* **PROMPT**
The required output is the lines below from the line containing "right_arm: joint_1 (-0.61" to the line containing "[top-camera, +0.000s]", inclusive, retyped exactly. No other lines belong in it.

* **DATA SEGMENT**
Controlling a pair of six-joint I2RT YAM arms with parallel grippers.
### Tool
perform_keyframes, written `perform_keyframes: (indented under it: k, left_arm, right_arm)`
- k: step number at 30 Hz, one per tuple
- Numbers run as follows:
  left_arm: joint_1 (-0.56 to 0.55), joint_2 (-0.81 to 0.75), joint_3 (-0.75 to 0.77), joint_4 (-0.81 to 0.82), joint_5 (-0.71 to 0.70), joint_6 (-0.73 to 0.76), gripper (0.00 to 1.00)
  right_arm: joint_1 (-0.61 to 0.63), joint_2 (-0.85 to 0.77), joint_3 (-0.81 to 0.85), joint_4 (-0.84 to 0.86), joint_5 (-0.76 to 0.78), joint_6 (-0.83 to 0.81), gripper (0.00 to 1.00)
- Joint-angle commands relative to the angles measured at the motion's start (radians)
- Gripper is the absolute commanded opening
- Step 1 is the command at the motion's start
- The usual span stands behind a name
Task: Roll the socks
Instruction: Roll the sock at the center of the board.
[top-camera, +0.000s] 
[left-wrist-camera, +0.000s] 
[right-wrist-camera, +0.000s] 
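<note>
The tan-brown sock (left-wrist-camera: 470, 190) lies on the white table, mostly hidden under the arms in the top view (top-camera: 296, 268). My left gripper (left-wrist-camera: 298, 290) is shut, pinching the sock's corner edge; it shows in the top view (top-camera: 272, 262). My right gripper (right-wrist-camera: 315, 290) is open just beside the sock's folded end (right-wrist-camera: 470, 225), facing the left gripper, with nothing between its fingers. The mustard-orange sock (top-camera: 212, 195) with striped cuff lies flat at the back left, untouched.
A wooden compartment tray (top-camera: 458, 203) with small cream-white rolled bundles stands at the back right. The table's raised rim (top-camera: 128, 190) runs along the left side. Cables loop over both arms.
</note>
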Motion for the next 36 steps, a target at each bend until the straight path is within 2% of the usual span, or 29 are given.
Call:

* **YOUR SOLUTION**
  right_arm: joint_1 (-0.61 to 0.63), joint_2 (-0.85 to 0.77), joint_3 (-0.81 to 0.85), joint_4 (-0.84 to 0.86), joint_5 (-0.76 to 0.78), joint_6 (-0.83 to 0.81), gripper (0.00 to 1.00)
- Joint-angle commands relative to the angles measured at the motion's start (radians)
- Gripper is the absolute commanded opening
- Step 1 is the command at the motion's start
- The usual span stands behind a name
Task: Roll the socks
Instruction: Roll the sock at the center of the board.
[top-camera, +0.000s] 

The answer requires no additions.